## What is required
Give back the whole listing below exactly.

## Given data
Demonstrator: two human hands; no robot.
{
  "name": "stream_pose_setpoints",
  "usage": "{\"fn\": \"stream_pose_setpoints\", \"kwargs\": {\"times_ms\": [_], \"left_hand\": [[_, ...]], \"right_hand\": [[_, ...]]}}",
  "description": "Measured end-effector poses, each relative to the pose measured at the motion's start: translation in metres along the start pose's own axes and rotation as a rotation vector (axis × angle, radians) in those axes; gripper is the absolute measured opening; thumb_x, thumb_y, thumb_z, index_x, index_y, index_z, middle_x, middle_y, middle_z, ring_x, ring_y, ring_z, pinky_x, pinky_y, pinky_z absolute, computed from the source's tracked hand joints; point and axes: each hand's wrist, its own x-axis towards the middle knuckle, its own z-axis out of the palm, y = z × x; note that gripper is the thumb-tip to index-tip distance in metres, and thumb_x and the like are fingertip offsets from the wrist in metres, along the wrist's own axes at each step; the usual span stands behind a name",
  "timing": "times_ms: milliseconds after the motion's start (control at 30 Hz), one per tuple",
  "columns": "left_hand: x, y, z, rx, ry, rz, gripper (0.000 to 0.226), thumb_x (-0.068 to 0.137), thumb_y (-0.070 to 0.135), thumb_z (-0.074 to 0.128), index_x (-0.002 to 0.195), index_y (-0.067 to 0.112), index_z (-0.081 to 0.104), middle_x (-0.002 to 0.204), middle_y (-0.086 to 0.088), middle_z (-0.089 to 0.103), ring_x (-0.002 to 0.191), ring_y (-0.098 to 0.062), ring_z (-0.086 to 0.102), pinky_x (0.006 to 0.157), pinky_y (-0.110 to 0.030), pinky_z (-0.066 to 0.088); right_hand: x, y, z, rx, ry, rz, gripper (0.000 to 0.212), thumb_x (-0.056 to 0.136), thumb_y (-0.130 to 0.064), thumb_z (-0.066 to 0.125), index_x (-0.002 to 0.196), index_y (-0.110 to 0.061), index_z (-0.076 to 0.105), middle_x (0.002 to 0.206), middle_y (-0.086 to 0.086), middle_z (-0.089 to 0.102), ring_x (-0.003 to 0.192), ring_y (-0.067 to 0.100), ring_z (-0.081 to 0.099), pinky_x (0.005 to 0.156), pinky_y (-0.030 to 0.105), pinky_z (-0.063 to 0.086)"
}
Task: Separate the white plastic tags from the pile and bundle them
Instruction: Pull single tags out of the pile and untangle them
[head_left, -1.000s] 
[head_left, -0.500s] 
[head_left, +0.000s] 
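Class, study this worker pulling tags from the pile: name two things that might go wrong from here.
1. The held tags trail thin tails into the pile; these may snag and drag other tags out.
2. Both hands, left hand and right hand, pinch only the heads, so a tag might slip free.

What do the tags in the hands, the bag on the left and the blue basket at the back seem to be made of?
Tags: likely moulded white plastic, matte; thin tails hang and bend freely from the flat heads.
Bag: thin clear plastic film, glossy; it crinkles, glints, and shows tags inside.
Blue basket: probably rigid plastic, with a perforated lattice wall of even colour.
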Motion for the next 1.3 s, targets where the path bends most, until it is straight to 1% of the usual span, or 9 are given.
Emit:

## Solution
Demonstrator: two human hands; no robot.
{
  "name": "stream_pose_setpoints",
  "usage": "{\"fn\": \"stream_pose_setpoints\", \"kwargs\": {\"times_ms\": [_], \"left_hand\": [[_, ...]], \"right_hand\": [[_, ...]]}}",
  "description": "Measured end-effector poses, each relative to the pose measured at the motion's start: translation in metres along the start pose's own axes and rotation as a rotation vector (axis × angle, radians) in those axes; gripper is the absolute measured opening; thumb_x, thumb_y, thumb_z, index_x, index_y, index_z, middle_x, middle_y, middle_z, ring_x, ring_y, ring_z, pinky_x, pinky_y, pinky_z absolute, computed from the source's tracked hand joints; point and axes: each hand's wrist, its own x-axis towards the middle knuckle, its own z-axis out of the palm, y = z × x; note that gripper is the thumb-tip to index-tip distance in metres, and thumb_x and the like are fingertip offsets from the wrist in metres, along the wrist's own axes at each step; the usual span stands behind a name",
  "timing": "times_ms: milliseconds after the motion's start (control at 30 Hz), one per tuple",
  "columns": "left_hand: x, y, z, rx, ry, rz, gripper (0.000 to 0.226), thumb_x (-0.068 to 0.137), thumb_y (-0.070 to 0.135), thumb_z (-0.074 to 0.128), index_x (-0.002 to 0.195), index_y (-0.067 to 0.112), index_z (-0.081 to 0.104), middle_x (-0.002 to 0.204), middle_y (-0.086 to 0.088), middle_z (-0.089 to 0.103), ring_x (-0.002 to 0.191), ring_y (-0.098 to 0.062), ring_z (-0.086 to 0.102), pinky_x (0.006 to 0.157), pinky_y (-0.110 to 0.030), pinky_z (-0.066 to 0.088); right_hand: x, y, z, rx, ry, rz, gripper (0.000 to 0.212), thumb_x (-0.056 to 0.136), thumb_y (-0.130 to 0.064), thumb_z (-0.066 to 0.125), index_x (-0.002 to 0.196), index_y (-0.110 to 0.061), index_z (-0.076 to 0.105), middle_x (0.002 to 0.206), middle_y (-0.086 to 0.086), middle_z (-0.089 to 0.102), ring_x (-0.003 to 0.192), ring_y (-0.067 to 0.100), ring_z (-0.081 to 0.099), pinky_x (0.005 to 0.156), pinky_y (-0.030 to 0.105), pinky_z (-0.063 to 0.086)"
}
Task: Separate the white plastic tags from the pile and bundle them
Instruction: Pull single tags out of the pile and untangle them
[head_left, -1.000s] 
[head_left, -0.500s] 
[head_left, +0.000s] 
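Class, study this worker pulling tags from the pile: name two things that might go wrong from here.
1. The held tags trail thin tails into the pile; these may snag and drag other tags out.
2. Both hands, left hand and right hand, pinch only the heads, so a tag might slip free.

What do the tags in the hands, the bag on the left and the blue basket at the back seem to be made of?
Tags: likely moulded white plastic, matte; thin tails hang and bend freely from the flat heads.
Bag: thin clear plastic film, glossy; it crinkles, glints, and shows tags inside.
Blue basket: probably rigid plastic, with a perforated lattice wall of even colour.
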Motion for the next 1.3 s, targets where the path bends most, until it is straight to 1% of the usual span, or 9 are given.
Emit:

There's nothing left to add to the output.